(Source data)

______

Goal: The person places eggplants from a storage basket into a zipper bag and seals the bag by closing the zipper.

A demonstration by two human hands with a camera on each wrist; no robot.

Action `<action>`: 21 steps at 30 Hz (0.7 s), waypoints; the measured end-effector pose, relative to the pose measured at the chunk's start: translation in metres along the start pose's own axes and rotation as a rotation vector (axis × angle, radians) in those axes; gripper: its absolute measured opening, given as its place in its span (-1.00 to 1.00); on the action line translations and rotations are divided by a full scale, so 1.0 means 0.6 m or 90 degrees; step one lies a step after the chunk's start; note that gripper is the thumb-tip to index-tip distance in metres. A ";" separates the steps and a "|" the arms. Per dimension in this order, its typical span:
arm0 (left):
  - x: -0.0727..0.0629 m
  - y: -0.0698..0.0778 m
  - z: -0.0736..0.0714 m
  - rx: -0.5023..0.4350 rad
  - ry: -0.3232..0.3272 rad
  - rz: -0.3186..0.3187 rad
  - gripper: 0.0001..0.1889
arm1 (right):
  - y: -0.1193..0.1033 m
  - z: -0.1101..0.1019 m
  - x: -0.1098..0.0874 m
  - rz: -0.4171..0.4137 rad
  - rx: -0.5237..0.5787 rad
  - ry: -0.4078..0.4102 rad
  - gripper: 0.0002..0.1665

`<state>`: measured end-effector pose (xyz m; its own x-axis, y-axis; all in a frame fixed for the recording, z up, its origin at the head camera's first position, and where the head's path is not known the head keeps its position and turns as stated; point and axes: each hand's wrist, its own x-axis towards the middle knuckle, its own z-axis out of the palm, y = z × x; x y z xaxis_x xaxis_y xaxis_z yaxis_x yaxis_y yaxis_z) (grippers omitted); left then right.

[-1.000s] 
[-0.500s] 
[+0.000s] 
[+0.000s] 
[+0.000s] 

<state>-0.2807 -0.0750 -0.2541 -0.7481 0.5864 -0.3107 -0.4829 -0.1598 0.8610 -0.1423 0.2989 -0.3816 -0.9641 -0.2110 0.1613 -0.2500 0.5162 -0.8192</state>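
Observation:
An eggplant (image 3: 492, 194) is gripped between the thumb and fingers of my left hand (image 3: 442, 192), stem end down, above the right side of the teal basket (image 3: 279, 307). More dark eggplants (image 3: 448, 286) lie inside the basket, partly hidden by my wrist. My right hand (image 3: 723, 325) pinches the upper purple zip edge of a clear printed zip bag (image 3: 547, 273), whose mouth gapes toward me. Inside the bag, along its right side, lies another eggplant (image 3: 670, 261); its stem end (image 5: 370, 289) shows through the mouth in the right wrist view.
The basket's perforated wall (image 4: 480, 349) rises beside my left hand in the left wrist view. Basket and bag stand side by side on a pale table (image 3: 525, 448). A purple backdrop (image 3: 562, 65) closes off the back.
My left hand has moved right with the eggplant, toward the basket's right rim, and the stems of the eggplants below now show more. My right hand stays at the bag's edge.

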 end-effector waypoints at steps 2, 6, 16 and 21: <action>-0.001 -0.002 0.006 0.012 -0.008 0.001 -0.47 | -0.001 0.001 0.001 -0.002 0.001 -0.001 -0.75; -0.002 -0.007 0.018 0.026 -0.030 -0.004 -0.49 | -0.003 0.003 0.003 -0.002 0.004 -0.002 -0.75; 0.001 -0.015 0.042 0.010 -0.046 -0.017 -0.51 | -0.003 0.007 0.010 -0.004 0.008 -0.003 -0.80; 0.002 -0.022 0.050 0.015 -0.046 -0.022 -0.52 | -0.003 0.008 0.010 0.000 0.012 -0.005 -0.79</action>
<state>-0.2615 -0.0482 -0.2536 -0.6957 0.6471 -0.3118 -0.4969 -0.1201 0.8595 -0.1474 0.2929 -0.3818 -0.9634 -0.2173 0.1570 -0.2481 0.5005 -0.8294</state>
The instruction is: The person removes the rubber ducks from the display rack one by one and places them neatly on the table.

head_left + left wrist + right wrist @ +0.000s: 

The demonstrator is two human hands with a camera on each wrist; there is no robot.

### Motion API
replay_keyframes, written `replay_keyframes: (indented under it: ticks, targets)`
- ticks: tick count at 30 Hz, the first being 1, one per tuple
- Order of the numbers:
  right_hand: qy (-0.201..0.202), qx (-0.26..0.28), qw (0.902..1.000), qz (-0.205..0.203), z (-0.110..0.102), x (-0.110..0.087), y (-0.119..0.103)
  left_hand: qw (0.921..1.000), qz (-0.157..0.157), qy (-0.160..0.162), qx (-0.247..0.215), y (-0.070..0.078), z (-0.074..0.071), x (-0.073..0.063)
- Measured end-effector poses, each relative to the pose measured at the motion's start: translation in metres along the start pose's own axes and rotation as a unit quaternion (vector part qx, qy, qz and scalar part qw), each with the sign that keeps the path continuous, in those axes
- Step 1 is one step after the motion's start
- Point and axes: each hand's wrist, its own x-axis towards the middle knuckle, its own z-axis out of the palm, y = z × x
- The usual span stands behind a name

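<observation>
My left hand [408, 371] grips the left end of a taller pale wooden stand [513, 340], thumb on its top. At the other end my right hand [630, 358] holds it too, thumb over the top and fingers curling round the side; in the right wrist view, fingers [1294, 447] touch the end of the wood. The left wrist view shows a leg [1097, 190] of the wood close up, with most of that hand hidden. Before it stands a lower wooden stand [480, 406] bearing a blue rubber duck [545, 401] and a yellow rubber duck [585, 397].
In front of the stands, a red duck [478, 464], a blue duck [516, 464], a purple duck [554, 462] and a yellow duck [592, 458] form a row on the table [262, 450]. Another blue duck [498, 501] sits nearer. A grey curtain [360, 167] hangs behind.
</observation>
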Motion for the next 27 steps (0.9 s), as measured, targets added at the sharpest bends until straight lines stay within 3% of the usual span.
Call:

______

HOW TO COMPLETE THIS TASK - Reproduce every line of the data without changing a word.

PROBLEM SOLUTION -
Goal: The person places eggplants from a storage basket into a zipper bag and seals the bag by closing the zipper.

A demonstration by two human hands with a camera on each wrist; no robot.

Action `<action>`: 21 steps at 30 Hz (0.7 s), waypoints; the measured end-effector pose, relative to the pose measured at the chunk's start: translation in metres along the start pose's own axes and rotation as a rotation vector (axis × angle, radians) in those axes; gripper: its absolute measured opening, given as its place in its span (-1.00 to 1.00); on the action line translations and rotations are divided by a full scale, so 1.0 means 0.6 m or 90 degrees; step one lies a step after the chunk's start; note that gripper is the thumb-tip to index-tip distance in metres. A ";" separates the steps and a "|" the arms. Per dimension in this order, its typical span:
arm0 (left):
  - x: -0.0727..0.0629 m
  - y: -0.0698..0.0778 m
  - z: -0.0736..0.0714 m
  - rx: -0.5023..0.4350 rad
  - ry: -0.3232..0.3272 rad
  - rz: -0.3186..0.3187 rad
  - gripper: 0.0001..0.1889
arm1 (right):
  - y: -0.1193..0.1033 m
  - z: -0.1101..0.1019 m
  - x: -0.1098..0.0874 m
  - rz: -0.4171..0.4137 rad
  - rx: -0.5237..0.5787 rad
  - ry: -0.4078..0.4102 rad
  - gripper: 0.0002..0.1665

`<state>`: measured end-effector pose (xyz m; its own x-axis, y-axis; all in a frame fixed for the recording, z up, its origin at the head camera's first position, and where the head's path is not known the head keeps its position and turns as stated; point and axes: each hand's wrist, its own x-axis towards the middle knuckle, its own z-axis out of the palm, y = z × x; x y z xaxis_x xaxis_y xaxis_z yaxis_x yaxis_y yaxis_z) (grippers omitted); left then right.

[-1.000s] 
[-0.500s] 
[+0.000s] 
[+0.000s] 
[+0.000s] 

<state>-0.2807 -0.0750 -0.2541 -0.7481 0.5864 -0.3107 -0.4829 -0.1598 0.8610 -0.1423 0.2989 -0.3816 -0.9641 -0.2110 0.1613 -0.2500 0.5162 -0.8192</state>
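Observation:
An eggplant (image 3: 492, 194) is gripped between the thumb and fingers of my left hand (image 3: 442, 192), stem end down, above the right side of the teal basket (image 3: 279, 307). More dark eggplants (image 3: 448, 286) lie inside the basket, partly hidden by my wrist. My right hand (image 3: 723, 325) pinches the upper purple zip edge of a clear printed zip bag (image 3: 547, 273), whose mouth gapes toward me. Inside the bag, along its right side, lies another eggplant (image 3: 670, 261); its stem end (image 5: 370, 289) shows through the mouth in the right wrist view.
The basket's perforated wall (image 4: 480, 349) rises beside my left hand in the left wrist view. Basket and bag stand side by side on a pale table (image 3: 525, 448). A purple backdrop (image 3: 562, 65) closes off the back.
My left hand has moved right with the eggplant, toward the basket's right rim, and the stems of the eggplants below now show more. My right hand stays at the bag's edge.
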
 end-effector waypoints at steps 2, 6, 16 and 21: <action>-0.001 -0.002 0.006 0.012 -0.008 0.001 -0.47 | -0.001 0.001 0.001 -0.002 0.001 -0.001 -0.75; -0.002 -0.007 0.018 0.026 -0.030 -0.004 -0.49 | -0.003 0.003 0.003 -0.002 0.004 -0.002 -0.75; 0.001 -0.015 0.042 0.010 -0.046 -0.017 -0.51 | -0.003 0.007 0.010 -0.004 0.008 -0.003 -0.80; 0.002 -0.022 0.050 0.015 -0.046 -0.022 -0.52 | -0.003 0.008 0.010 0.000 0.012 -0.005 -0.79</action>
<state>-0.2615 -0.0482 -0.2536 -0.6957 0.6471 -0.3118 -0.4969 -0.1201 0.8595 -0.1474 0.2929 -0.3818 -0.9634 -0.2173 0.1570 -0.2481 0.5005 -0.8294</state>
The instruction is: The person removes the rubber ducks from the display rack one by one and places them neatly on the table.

head_left + left wrist + right wrist @ +0.000s: 

The demonstrator is two human hands with a camera on each wrist; there is no robot.

### Motion API
replay_keyframes, written `replay_keyframes: (indented under it: ticks, targets)`
- ticks: tick count at 30 Hz, the first being 1, one per tuple
- Order of the numbers:
  right_hand: qy (-0.201..0.202), qx (-0.26..0.28), qw (0.902..1.000), qz (-0.205..0.203), z (-0.110..0.102), x (-0.110..0.087), y (-0.119..0.103)
  left_hand: qw (0.921..1.000), qz (-0.157..0.157), qy (-0.160..0.162), qx (-0.247..0.215), y (-0.070..0.078), z (-0.074..0.071), x (-0.073..0.063)
- Measured end-effector poses, each relative to the pose measured at the motion's start: translation in metres along the start pose's own axes and rotation as a unit quaternion (vector part qx, qy, qz and scalar part qw), each with the sign that keeps the path continuous, in those axes
- Step 1 is one step after the motion's start
- Point and axes: each hand's wrist, its own x-axis towards the middle knuckle, its own z-axis out of the palm, y = z × x
- The usual span stands behind a name

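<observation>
My left hand [408, 371] grips the left end of a taller pale wooden stand [513, 340], thumb on its top. At the other end my right hand [630, 358] holds it too, thumb over the top and fingers curling round the side; in the right wrist view, fingers [1294, 447] touch the end of the wood. The left wrist view shows a leg [1097, 190] of the wood close up, with most of that hand hidden. Before it stands a lower wooden stand [480, 406] bearing a blue rubber duck [545, 401] and a yellow rubber duck [585, 397].
In front of the stands, a red duck [478, 464], a blue duck [516, 464], a purple duck [554, 462] and a yellow duck [592, 458] form a row on the table [262, 450]. Another blue duck [498, 501] sits nearer. A grey curtain [360, 167] hangs behind.
</observation>
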Motion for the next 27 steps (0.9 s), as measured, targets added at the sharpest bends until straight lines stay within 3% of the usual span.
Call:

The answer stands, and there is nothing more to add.